What you have to do:
State, as a number alone, how many lines of the data contain the string "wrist".
========================================
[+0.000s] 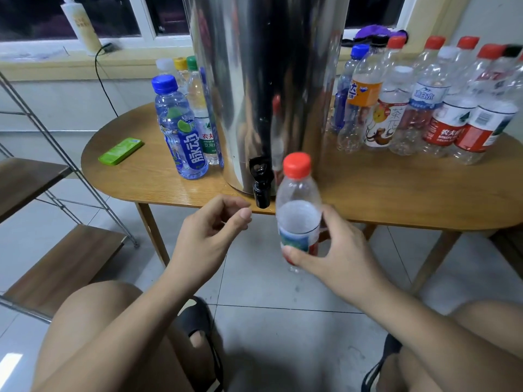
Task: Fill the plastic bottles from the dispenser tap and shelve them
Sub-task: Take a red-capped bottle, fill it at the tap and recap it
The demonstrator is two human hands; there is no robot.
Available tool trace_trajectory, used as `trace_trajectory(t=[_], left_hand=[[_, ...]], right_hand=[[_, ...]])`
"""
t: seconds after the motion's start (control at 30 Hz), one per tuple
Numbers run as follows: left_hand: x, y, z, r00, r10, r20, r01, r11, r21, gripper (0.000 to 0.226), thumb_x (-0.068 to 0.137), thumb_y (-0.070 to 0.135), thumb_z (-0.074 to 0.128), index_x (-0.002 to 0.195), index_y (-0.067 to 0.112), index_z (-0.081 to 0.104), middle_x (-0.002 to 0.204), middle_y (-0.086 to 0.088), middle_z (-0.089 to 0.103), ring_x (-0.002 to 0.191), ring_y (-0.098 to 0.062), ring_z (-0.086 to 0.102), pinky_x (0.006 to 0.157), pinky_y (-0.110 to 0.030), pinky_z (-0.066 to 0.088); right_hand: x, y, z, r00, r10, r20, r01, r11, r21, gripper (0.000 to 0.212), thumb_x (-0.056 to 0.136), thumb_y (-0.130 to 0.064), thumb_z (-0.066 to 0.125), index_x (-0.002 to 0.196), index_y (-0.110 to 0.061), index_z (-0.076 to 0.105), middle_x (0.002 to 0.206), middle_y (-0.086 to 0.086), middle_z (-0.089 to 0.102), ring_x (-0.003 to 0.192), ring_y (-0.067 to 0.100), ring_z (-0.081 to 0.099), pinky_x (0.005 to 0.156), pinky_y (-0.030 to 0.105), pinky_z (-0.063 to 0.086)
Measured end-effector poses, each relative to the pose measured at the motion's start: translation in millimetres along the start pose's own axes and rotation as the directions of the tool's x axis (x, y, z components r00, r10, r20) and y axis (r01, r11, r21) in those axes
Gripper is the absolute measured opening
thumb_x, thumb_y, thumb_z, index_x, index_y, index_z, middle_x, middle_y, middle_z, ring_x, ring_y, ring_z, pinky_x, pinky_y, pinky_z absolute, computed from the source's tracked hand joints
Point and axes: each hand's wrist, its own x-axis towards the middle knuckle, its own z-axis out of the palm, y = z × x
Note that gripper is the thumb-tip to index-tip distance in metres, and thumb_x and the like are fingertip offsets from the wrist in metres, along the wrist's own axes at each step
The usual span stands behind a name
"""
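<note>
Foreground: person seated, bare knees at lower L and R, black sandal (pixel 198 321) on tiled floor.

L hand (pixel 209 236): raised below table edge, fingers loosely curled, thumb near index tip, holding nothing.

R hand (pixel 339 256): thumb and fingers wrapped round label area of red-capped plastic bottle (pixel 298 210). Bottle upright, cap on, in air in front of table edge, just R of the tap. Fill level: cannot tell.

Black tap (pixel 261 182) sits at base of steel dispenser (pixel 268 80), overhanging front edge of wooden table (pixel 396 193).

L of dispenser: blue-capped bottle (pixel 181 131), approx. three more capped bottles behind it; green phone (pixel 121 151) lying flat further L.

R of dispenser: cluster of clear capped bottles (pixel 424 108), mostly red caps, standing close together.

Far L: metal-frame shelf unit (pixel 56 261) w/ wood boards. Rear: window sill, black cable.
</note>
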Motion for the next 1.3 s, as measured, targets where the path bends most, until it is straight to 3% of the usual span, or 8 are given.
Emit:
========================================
Written answer:
2